» TO DO:
For the listing that follows, give again exactly the lines from the one with "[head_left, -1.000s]" to the one with "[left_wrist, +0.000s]", including both.

» RECORDED DATA:
══════════
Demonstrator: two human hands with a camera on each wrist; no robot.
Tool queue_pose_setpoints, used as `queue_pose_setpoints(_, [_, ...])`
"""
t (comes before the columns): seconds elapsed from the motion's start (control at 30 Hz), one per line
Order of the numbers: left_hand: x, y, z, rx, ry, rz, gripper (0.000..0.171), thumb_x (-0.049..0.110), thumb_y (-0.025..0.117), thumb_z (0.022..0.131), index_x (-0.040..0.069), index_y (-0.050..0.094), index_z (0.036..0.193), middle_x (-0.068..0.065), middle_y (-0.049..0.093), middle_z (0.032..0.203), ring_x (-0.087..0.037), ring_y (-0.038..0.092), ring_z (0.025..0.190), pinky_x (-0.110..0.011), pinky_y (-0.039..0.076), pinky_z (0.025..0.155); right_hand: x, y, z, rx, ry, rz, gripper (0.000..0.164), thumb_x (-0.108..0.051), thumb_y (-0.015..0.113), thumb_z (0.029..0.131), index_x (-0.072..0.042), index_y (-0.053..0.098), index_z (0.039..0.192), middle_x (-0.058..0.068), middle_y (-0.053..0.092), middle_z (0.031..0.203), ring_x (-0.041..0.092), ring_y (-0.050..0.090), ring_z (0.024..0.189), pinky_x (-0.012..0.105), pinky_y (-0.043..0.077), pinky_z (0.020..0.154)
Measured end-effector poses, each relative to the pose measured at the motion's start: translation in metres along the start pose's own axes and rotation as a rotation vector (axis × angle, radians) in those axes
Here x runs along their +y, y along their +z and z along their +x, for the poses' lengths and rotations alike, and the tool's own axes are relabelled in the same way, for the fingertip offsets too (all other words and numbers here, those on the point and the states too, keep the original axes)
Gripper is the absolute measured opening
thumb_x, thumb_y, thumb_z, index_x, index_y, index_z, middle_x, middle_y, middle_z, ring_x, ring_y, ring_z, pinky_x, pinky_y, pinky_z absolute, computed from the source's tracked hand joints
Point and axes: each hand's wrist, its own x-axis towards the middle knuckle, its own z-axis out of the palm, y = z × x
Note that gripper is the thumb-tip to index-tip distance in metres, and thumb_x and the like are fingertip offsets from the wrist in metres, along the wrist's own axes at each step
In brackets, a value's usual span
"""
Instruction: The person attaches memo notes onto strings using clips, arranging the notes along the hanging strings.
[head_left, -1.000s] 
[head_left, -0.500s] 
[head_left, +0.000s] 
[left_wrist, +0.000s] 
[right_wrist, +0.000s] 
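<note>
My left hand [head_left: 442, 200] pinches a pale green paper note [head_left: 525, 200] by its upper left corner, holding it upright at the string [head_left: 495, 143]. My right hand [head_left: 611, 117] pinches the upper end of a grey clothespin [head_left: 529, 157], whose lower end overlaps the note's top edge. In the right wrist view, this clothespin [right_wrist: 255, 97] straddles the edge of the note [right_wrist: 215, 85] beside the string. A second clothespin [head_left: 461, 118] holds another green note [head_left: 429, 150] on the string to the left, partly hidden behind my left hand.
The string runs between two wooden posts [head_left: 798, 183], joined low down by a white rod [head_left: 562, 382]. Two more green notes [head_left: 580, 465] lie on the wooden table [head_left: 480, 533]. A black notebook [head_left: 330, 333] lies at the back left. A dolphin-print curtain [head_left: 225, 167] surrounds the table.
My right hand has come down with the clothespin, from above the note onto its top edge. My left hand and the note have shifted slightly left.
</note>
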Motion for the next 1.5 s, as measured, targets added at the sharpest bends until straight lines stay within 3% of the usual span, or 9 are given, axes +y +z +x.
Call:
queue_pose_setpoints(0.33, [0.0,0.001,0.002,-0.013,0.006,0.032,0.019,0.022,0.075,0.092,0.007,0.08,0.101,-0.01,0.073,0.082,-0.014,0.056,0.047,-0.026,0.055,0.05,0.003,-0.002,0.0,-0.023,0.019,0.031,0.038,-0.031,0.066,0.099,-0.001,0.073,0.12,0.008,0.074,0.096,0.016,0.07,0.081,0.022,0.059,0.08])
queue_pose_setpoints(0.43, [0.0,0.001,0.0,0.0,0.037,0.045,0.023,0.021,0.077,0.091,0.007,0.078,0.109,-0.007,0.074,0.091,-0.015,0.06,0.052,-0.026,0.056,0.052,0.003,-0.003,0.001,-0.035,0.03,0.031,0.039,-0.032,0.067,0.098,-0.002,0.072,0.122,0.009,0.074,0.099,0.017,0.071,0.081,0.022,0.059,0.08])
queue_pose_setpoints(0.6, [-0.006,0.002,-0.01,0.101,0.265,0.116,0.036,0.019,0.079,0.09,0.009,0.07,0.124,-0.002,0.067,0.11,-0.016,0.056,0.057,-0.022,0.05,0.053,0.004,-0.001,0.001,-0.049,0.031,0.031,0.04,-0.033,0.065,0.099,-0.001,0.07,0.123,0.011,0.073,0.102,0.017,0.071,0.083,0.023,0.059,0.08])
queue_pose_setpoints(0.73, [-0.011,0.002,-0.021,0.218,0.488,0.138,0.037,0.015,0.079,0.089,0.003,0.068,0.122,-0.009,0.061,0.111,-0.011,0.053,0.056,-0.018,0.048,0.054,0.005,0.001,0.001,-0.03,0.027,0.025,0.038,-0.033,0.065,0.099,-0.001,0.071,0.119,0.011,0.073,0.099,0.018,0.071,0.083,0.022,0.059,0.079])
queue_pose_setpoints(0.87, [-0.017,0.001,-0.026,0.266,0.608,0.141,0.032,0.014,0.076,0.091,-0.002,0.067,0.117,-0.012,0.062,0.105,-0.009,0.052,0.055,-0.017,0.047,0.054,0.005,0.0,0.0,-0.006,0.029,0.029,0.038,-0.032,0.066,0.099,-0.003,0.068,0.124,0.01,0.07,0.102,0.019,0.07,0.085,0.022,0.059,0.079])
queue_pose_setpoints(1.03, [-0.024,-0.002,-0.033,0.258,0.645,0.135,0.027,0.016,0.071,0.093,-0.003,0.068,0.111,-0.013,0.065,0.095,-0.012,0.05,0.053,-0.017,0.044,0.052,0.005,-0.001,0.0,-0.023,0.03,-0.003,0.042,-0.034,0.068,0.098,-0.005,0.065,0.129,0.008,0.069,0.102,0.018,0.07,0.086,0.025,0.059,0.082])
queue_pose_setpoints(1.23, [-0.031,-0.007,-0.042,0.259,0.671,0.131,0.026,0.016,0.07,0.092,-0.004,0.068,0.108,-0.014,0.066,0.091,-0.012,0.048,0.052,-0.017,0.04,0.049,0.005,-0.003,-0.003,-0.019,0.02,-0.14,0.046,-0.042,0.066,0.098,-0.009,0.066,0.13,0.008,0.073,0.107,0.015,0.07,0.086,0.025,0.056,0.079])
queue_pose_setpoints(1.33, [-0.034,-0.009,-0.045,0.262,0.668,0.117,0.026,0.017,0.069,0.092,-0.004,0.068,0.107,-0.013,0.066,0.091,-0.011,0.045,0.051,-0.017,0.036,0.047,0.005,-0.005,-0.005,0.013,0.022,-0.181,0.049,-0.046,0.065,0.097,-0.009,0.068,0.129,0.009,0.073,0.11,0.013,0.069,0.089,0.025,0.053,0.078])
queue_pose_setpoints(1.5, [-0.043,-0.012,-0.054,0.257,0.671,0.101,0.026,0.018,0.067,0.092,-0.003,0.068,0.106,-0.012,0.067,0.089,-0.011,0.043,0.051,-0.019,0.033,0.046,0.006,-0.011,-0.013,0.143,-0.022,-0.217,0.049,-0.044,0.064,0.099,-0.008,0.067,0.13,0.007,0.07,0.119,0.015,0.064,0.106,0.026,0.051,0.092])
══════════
» RESPONSE TO THE TASK:
[head_left, -1.000s] 
[head_left, -0.500s] 
[head_left, +0.000s] 
[left_wrist, +0.000s] 

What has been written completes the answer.